¿Los medios influyen en los trastornos alimentarios?
Elsie Mc Phail Fanger
El 21 de junio de 2000, en Londres, Inglaterra, la Asociación Británica sobre Trastornos Alimentarios (EDA) y
la Oficina del Gabinete del gobierno británico organizaron la "Cumbre sobre Imagen Corporal". La reunión
estimuló el debate sobre el vínculo que hay entre los medios y los trastornos alimentarios, particularmente la bulimia y
la anorexia.
Asistieron organismos no gubernamentales, médicos, psiquiatras, psicólogos, nutriólogos, empresarios y
trabajadores de los medios masivos de comunicación, la industria del modelaje, publicistas, académicos,
feministas, artistas, modelos y mujeres con trastornos alimentarios.
Tessa Jowell, encargada del Ministerio de la Mujer, informó que las estadísticas británicas reportan cerca de
un millón de personas que sufren de algún trastorno alimentario, la mayoría mujeres adolescentes.

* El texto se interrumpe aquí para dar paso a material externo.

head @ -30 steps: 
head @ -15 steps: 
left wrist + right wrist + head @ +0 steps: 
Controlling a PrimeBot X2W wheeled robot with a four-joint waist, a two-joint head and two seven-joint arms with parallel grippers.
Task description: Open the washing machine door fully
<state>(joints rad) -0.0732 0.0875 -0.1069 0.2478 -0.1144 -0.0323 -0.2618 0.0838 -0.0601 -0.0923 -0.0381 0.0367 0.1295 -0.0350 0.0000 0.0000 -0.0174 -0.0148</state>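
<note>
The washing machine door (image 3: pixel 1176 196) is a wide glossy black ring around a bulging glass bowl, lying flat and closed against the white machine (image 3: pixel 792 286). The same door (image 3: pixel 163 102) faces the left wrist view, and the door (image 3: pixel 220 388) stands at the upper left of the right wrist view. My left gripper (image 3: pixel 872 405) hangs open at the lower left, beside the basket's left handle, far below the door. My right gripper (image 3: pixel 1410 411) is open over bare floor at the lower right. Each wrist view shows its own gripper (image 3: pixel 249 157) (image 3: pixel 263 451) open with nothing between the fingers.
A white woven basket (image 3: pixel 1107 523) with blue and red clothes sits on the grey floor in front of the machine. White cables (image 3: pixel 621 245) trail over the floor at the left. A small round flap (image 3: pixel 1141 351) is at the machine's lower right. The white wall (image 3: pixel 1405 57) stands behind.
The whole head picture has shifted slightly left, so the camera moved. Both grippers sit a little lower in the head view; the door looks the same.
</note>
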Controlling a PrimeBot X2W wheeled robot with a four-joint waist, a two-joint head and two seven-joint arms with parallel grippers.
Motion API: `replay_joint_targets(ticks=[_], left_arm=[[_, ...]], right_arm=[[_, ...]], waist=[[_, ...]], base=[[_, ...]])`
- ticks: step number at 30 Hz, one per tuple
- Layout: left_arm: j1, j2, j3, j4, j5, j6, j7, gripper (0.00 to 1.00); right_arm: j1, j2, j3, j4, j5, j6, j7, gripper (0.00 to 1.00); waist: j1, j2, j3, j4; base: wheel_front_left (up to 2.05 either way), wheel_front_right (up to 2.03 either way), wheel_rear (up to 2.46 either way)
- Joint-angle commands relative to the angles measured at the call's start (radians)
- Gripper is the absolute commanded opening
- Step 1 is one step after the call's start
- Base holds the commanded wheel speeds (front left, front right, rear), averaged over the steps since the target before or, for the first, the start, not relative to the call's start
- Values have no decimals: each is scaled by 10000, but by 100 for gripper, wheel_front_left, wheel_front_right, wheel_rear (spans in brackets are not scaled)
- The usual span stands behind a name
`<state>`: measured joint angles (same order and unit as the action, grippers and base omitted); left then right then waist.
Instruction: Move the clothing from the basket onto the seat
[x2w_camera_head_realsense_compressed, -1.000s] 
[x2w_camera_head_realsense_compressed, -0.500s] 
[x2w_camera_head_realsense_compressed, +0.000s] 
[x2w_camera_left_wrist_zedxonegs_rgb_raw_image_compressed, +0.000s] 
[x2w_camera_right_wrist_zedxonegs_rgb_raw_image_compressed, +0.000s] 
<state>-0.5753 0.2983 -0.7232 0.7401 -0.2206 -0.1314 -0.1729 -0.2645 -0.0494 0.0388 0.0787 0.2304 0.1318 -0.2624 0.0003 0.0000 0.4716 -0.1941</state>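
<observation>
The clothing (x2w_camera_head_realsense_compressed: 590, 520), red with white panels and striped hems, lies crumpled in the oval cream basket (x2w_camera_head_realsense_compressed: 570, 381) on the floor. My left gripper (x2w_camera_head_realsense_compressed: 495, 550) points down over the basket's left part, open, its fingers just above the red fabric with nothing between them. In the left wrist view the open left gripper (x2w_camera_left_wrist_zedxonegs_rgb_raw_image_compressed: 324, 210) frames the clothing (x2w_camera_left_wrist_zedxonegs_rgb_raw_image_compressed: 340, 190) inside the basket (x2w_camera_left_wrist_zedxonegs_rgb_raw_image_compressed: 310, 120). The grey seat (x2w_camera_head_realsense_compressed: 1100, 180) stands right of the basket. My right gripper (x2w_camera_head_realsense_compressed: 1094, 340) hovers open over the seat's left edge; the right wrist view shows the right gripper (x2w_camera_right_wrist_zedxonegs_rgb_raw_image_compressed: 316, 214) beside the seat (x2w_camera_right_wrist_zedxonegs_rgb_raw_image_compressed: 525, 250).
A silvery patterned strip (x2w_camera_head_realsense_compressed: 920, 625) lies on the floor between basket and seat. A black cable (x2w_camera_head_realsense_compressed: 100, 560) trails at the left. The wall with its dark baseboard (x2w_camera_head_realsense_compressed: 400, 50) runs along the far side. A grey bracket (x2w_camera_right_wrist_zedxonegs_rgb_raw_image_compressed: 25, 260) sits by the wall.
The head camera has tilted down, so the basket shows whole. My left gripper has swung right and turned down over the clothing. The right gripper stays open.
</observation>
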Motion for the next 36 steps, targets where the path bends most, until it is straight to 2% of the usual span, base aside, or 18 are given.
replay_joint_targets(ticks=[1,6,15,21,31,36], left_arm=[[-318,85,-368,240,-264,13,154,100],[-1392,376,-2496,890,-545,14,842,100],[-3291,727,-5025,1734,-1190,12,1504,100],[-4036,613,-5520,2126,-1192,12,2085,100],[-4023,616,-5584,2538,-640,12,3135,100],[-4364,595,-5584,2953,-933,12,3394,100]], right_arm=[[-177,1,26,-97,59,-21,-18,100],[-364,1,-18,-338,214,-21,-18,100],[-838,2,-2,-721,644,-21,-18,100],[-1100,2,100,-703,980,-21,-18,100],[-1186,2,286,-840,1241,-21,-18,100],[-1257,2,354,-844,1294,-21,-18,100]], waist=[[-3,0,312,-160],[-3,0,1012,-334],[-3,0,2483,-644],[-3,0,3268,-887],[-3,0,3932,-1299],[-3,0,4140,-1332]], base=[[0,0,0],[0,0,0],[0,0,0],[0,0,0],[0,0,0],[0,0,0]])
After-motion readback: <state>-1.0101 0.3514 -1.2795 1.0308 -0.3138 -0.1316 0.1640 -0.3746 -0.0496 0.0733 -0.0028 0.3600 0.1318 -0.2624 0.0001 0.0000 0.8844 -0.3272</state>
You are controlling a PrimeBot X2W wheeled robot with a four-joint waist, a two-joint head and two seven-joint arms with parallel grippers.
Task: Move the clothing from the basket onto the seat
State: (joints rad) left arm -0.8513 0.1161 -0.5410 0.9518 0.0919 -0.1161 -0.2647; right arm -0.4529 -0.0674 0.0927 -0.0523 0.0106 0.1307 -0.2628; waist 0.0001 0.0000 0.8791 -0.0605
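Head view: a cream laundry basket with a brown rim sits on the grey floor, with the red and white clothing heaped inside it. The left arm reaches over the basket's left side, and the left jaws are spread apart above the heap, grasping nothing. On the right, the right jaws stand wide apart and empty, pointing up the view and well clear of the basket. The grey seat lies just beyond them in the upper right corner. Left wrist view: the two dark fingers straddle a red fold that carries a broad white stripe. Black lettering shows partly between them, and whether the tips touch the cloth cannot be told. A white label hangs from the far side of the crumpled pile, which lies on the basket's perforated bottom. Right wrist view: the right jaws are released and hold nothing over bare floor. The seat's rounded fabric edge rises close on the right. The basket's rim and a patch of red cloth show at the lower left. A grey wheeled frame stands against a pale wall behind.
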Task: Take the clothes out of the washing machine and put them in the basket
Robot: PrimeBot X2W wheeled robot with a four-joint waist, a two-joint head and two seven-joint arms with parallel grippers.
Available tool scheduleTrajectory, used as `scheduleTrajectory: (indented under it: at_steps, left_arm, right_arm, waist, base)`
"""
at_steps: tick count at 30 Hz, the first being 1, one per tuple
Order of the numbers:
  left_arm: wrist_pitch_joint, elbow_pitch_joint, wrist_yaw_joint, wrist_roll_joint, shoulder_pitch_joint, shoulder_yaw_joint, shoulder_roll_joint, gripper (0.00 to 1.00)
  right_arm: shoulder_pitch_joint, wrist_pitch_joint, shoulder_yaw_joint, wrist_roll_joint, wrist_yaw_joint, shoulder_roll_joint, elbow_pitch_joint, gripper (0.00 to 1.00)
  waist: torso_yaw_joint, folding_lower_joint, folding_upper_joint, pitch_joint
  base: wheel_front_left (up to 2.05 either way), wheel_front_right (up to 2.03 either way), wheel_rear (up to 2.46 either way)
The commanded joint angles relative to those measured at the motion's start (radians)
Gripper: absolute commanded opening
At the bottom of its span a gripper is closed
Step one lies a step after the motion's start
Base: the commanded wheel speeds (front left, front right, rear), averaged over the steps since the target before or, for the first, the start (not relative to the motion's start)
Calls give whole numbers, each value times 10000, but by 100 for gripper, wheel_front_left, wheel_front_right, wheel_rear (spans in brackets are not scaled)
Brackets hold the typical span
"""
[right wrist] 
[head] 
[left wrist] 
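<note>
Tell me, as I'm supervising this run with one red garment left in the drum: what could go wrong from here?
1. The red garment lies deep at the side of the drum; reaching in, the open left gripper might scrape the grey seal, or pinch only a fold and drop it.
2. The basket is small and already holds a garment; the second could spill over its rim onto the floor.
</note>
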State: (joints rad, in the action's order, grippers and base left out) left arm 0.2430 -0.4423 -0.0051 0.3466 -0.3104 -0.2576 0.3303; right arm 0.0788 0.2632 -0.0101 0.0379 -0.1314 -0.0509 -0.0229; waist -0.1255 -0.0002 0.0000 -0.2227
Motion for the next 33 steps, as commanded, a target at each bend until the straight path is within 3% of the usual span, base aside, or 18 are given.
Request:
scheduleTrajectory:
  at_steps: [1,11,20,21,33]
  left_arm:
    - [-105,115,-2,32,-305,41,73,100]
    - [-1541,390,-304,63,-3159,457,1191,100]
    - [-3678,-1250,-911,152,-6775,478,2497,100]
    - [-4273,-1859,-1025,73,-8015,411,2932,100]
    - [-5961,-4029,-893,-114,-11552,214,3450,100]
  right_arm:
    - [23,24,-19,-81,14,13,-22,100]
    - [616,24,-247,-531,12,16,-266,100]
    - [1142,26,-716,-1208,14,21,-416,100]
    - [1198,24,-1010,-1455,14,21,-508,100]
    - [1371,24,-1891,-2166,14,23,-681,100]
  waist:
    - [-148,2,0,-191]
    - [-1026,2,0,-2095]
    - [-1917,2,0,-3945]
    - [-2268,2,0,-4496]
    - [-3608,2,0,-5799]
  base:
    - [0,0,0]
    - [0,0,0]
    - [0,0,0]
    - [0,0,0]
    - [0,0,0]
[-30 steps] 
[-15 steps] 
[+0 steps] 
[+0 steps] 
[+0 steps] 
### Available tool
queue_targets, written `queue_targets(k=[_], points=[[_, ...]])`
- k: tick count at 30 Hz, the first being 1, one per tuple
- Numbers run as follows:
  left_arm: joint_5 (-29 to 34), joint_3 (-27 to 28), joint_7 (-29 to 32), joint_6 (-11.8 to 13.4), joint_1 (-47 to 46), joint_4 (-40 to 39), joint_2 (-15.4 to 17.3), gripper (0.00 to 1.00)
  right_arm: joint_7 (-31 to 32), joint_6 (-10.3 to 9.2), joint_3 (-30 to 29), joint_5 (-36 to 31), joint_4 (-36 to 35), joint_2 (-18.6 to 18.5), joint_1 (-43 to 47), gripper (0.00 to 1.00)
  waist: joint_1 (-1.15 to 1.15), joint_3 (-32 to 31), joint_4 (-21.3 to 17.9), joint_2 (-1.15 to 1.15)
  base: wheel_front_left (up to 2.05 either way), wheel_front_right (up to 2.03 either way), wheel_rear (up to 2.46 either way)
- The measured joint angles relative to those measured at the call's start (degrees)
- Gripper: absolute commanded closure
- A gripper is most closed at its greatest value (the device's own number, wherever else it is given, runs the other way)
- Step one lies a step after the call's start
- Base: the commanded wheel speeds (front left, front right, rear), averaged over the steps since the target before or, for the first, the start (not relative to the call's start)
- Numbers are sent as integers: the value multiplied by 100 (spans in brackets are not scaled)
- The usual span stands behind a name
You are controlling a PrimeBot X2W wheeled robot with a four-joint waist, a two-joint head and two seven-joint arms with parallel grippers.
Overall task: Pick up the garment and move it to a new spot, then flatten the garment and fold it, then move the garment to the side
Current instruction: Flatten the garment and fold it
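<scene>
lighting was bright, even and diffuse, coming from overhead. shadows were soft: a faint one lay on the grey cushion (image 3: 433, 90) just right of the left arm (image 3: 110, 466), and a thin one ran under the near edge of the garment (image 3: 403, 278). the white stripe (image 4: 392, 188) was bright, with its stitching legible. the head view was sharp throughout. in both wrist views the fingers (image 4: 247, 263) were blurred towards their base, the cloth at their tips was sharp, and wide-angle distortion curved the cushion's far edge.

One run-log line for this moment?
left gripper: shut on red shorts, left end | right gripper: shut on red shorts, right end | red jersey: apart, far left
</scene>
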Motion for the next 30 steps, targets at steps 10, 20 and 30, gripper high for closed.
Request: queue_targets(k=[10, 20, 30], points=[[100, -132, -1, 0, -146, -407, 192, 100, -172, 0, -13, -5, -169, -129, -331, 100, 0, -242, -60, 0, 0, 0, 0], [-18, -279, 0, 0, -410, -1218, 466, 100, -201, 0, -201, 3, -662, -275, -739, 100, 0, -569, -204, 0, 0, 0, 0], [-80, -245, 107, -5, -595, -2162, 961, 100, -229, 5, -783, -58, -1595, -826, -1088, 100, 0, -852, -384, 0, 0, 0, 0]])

Yvette Cooper, ministra de Salud Pública, afirmó que una encuesta publicada por esa dependencia en
2000 reportó un promedio de 6% de niñas que dicen estar a dieta; mostró también que al cumplir entre 15 y 18
años, aumenta el porcentaje a
16%.1Dio a conocer un sondeo realizado por la Universidad de Exeter en 1998: el
57.5% de las niñas entrevistadas afirmaron que su apariencia es la preocupación más importante de su vida; 59% de
las niñas entre 12 y 13 años de edad, cuya autoestima es considerada como baja, vigilan obsesivamente su dieta y
peso.2
También ofreció datos de la Asociación Médica Británica (BMA) de 2000 que muestran que, en general,
las modelos y actrices tienen entre 10 y 15% de masa corporal, mientras que el promedio para mujeres
clínicamente sanas es de 22-26%. La misma institución informa que los trastornos alimentarios se desarrollan entre los 15 y
los 25 años y que los datos estimados por la EDA muestran una de cada 100 mujeres jóvenes con anorexia.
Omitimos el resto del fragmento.